▸ **Task to carry out**:
Only the lines from the start of the data to the line containing "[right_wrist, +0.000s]", both included, should be output, exactly and without pictures.

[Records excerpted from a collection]
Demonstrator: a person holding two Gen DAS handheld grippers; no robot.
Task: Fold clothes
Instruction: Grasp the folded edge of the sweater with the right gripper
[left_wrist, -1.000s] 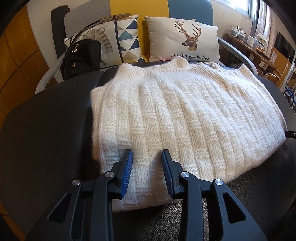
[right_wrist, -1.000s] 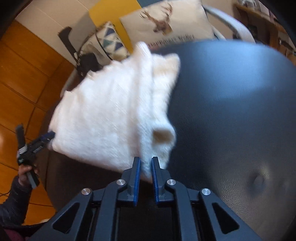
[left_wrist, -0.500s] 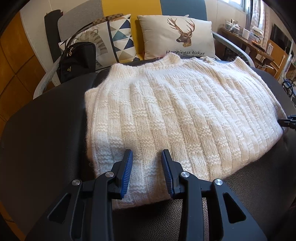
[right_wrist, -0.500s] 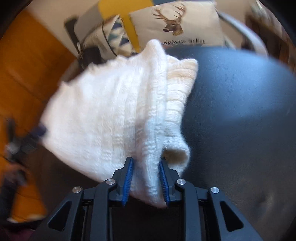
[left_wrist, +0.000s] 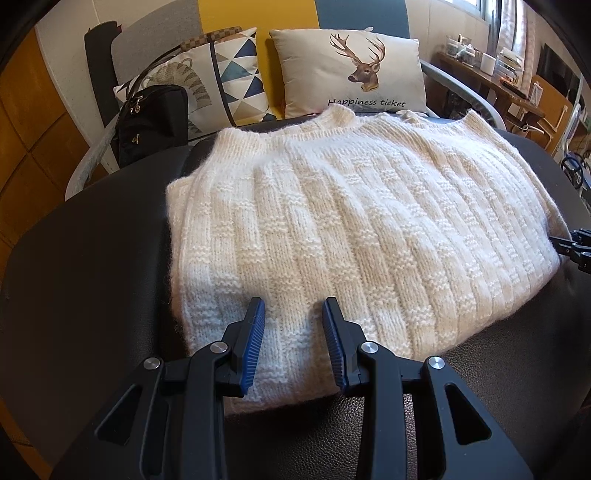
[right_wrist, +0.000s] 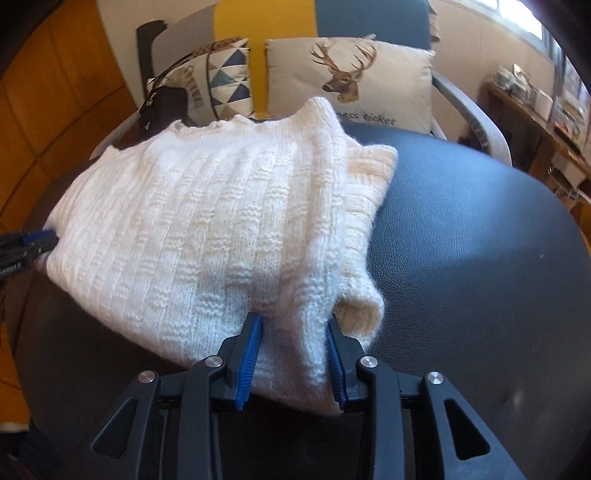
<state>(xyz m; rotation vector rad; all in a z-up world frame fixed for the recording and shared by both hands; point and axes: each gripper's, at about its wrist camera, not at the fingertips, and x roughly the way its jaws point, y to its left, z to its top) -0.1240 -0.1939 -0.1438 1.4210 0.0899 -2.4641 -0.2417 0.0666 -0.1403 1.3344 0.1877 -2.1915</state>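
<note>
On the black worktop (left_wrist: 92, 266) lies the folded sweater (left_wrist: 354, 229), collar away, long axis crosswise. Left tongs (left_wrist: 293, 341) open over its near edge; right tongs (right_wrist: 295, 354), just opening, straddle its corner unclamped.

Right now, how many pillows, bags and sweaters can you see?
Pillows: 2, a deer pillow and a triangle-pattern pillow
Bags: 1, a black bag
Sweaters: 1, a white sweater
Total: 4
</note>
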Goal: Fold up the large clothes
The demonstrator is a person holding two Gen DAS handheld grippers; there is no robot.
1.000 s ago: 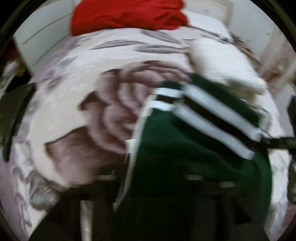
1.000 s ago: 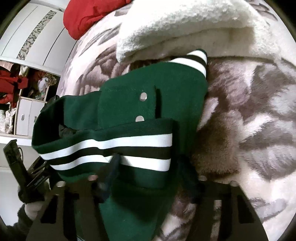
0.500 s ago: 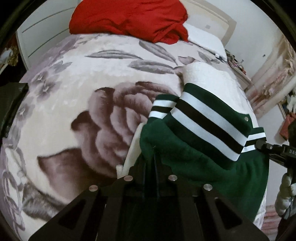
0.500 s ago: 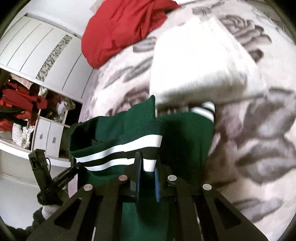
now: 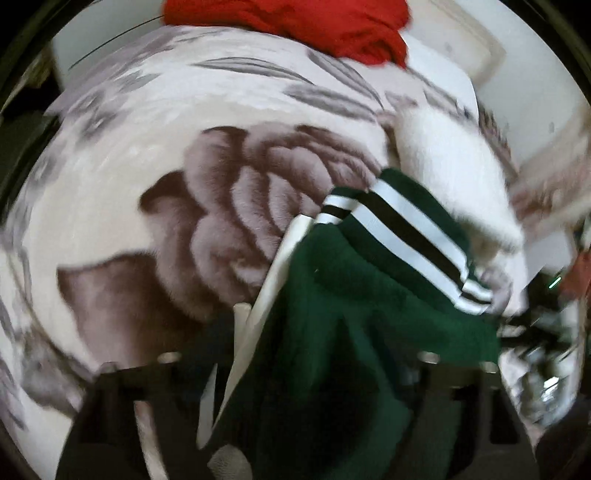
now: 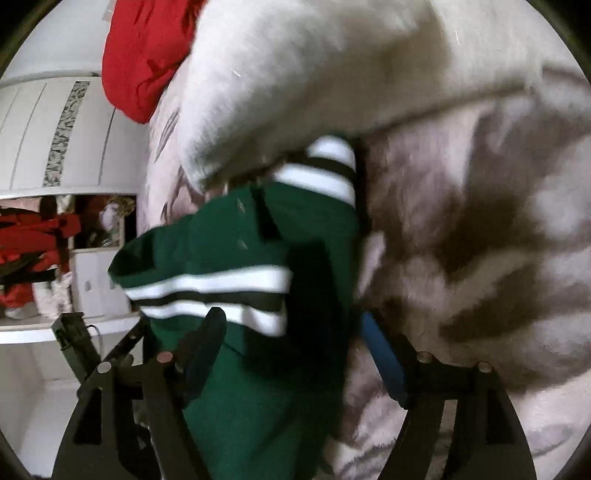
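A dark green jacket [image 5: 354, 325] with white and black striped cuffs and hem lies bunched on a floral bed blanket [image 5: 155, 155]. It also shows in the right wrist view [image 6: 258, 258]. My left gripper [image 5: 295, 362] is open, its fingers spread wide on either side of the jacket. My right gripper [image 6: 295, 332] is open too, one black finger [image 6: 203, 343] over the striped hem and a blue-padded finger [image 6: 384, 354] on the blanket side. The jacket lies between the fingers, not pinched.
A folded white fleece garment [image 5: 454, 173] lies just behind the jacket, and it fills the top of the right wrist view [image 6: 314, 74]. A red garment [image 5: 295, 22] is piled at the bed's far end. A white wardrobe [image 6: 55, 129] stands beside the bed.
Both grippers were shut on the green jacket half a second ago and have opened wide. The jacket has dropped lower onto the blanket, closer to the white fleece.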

▸ **Exercise solution**:
Demonstrator: a person holding two Gen DAS handheld grippers; no robot.
Task: Fold clothes
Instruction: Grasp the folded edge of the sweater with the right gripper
[left_wrist, -1.000s] 
[right_wrist, -1.000s] 
[left_wrist, -0.500s] 
[right_wrist, -0.500s] 
[left_wrist, +0.000s] 
[right_wrist, +0.000s] 

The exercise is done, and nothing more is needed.